9. Consider pet insurance or budget for emergencies
No matter how safe you are or how healthy your dog is, the reality is that things happen. Puppies and adult dogs steal food from the garbage or get into things that they shouldn’t. Sometimes they get sick for reasons out of your control. Having funds set aside for emergency veterinary visits or signing up for pet insurance will give you the peace of mind of knowing that you are prepared for whatever life throws at you. Much like with children, it’s best to expect the unexpected with dogs too.
10. Know the rules
Before you bring your dog home, peruse your local bylaws, home association rules, or building bylaws. Many cities and counties require a dog license. Some have rules about what breeds of dogs that you are allowed to own.
If you live in a shared building, there may be rules about how big of a dog you can have or how many pets are allowed. Some condo and homeowners associations have rules about off-leash dogs and picking up after your pet. Being familiar with these rules will help you avoid a fine later and keep you and your dog safe.
11. Understand your dog’s basic needs
First-time dog owners should get acquainted with their dog’s specific dietary, exercise, and lifestyle needs. This means knowing how much exercise your dog needs, if they have any physical limitations, what type of socialization they need, and the toys and activities that will keep them mentally engaged.
A good percentage of dog behavior problems stem from either a lack of adequate exercise or boredom. Meeting your dog’s needs in these two categories will help avoid much frustration for you and your dog.
12. Have a backup plan
Many dog owners don’t consider how their dogs will be cared for if their circumstances change in the future or if they need to travel away from home. If you work long hours or travel occasionally, this may be as simple as finding a dog walker, doggy daycare, or boarding kennel.

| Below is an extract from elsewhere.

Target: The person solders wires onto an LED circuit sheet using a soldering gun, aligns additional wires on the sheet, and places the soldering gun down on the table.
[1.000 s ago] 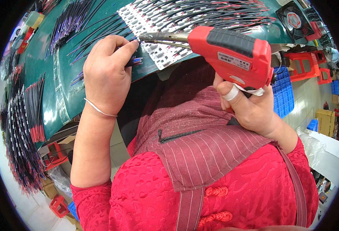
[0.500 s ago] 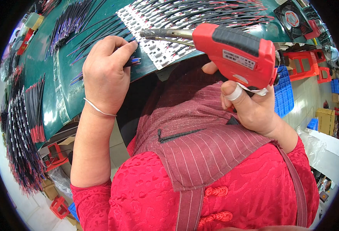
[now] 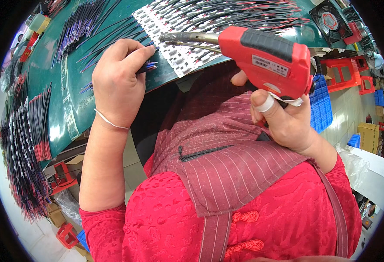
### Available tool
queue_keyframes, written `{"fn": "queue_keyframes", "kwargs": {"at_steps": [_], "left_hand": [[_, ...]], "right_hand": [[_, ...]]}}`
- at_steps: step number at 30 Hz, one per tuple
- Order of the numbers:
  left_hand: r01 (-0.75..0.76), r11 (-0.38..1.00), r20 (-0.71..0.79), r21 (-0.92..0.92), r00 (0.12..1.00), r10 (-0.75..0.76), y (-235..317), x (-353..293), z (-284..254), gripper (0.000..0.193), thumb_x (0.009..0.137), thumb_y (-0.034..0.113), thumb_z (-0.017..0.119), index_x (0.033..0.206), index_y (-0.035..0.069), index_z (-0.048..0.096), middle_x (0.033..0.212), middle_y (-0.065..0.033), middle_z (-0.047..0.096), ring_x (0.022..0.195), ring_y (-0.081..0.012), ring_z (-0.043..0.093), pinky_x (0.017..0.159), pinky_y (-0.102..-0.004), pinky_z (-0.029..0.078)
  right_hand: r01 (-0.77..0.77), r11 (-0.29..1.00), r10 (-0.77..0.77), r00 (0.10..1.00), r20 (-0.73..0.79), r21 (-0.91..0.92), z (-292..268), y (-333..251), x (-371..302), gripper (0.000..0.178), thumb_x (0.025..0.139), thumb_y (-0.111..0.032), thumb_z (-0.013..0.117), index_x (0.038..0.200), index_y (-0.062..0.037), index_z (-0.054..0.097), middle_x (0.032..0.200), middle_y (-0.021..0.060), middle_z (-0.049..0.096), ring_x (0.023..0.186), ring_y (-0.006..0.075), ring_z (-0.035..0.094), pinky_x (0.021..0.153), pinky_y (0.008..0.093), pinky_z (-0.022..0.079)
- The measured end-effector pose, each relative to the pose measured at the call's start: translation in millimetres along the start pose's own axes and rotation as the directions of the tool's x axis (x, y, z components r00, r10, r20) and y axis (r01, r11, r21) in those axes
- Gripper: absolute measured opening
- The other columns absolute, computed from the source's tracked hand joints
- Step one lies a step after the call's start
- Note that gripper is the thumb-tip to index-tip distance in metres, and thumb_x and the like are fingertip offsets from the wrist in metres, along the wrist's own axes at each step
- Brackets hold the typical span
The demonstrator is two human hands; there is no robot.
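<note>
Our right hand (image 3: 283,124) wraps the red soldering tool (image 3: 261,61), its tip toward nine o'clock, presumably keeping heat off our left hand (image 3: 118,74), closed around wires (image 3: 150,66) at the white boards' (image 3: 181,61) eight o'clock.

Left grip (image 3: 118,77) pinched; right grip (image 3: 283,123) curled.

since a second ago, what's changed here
The red-and-black pistol-shaped tool shifted slightly right, its dark metal tip drawing away from the left hand. One finger of the right hand now sticks out further. That hand still grips the tool; the left still holds thin dark wires. The flat white board stayed put.
</note>
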State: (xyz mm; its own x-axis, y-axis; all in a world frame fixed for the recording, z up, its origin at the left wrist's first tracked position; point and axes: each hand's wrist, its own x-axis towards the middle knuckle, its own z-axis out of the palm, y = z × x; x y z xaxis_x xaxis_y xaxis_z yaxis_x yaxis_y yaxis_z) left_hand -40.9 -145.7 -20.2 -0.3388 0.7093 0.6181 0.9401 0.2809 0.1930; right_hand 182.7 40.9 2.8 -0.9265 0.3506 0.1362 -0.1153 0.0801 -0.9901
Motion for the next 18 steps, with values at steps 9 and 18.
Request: {"fn": "queue_keyframes", "kwargs": {"at_steps": [9,18], "left_hand": [[-0.013,1.000,0.015,0.028,1.000,0.012,1.4,0.2,0.2,0.039,0.064,-0.014,0.067,0.096,0.007,0.074,0.089,-0.0093,0.065,0.080,-0.0269,0.065,0.070,-0.0338,0.052],[-0.035,0.999,0.006,0.038,0.999,0.034,-0.4,0.2,1.5,0.040,0.062,-0.014,0.067,0.096,0.007,0.074,0.089,-0.0094,0.065,0.081,-0.0273,0.065,0.071,-0.0343,0.052]], "right_hand": [[0.056,0.998,-0.055,0.998,0.029,-0.015,3.2,3.3,3.8,0.031,0.092,0.003,0.067,0.122,-0.0009,0.063,0.113,0.0095,0.070,0.104,0.0155,0.065,0.090,0.0304,0.053],[-0.022,0.998,0.023,1.000,0.018,-0.063,0.7,8.8,1.2,0.029,0.089,0.001,0.072,0.116,0.0005,0.064,0.101,0.0073,0.071,0.093,0.0126,0.068,0.083,0.0280,0.056]]}}
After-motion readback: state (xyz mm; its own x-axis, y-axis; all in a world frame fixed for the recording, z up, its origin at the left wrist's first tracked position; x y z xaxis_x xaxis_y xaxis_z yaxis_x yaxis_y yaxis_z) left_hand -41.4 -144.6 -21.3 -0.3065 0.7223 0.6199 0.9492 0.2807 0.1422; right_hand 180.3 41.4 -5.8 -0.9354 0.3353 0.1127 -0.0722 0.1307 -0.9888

But knowing your options if your physical abilities change is also a good idea. For example, how will your dog get walked if you break your leg? Do you have someone to check on your dog if you can’t get home? Can you support your dog if you lose your job? While we don’t like to think about certain things, a dog is a lifetime commitment. You owe it to your pet to have an idea of what you will do if the unthinkable happens.
13. Be prepared for problems and setbacks
No matter how many plans you make or how well-behaved your dog is, at some point, something will happen to derail things. Either your dog will have a bathroom accident indoors, they will dump the trash bin on the kitchen floor, or they will chew up your favorite headphones. Unfortunately, these things are part of owning a pet. Even the most diligent and prepared pet owners will have a few incidents.
Know that these types of things are normal and that you can’t prepare for everything. Most of these setbacks will become stories that you laugh about later. If you have real concerns about your pet’s behavior, talk to a dog trainer or your veterinarian for advice.
The best tip for first-time dog owners is to relax and enjoy your time with your new dog. There are hundreds of books and internet articles on what to do with a new dog or puppy, and they can include advice that causes many new owners stress.
Yes, it’s important to get out and socialize with your dog, but it’s also important to give them their space and spend time bonding with them one on one. Do the best that you can. We all make mistakes. Your dog will forgive you. Take a breath, relax, and love your dog. We promise that your dog will return that love in ways that you can’t even imagine!
Adopting a dog for the first time can be a bit overwhelming, but it doesn’t have to be. Do your homework beforehand, prepare the best that you can, and don’t be afraid to ask for help when you need it. Following these tips will help you get ready for one of the most rewarding experiences of your life!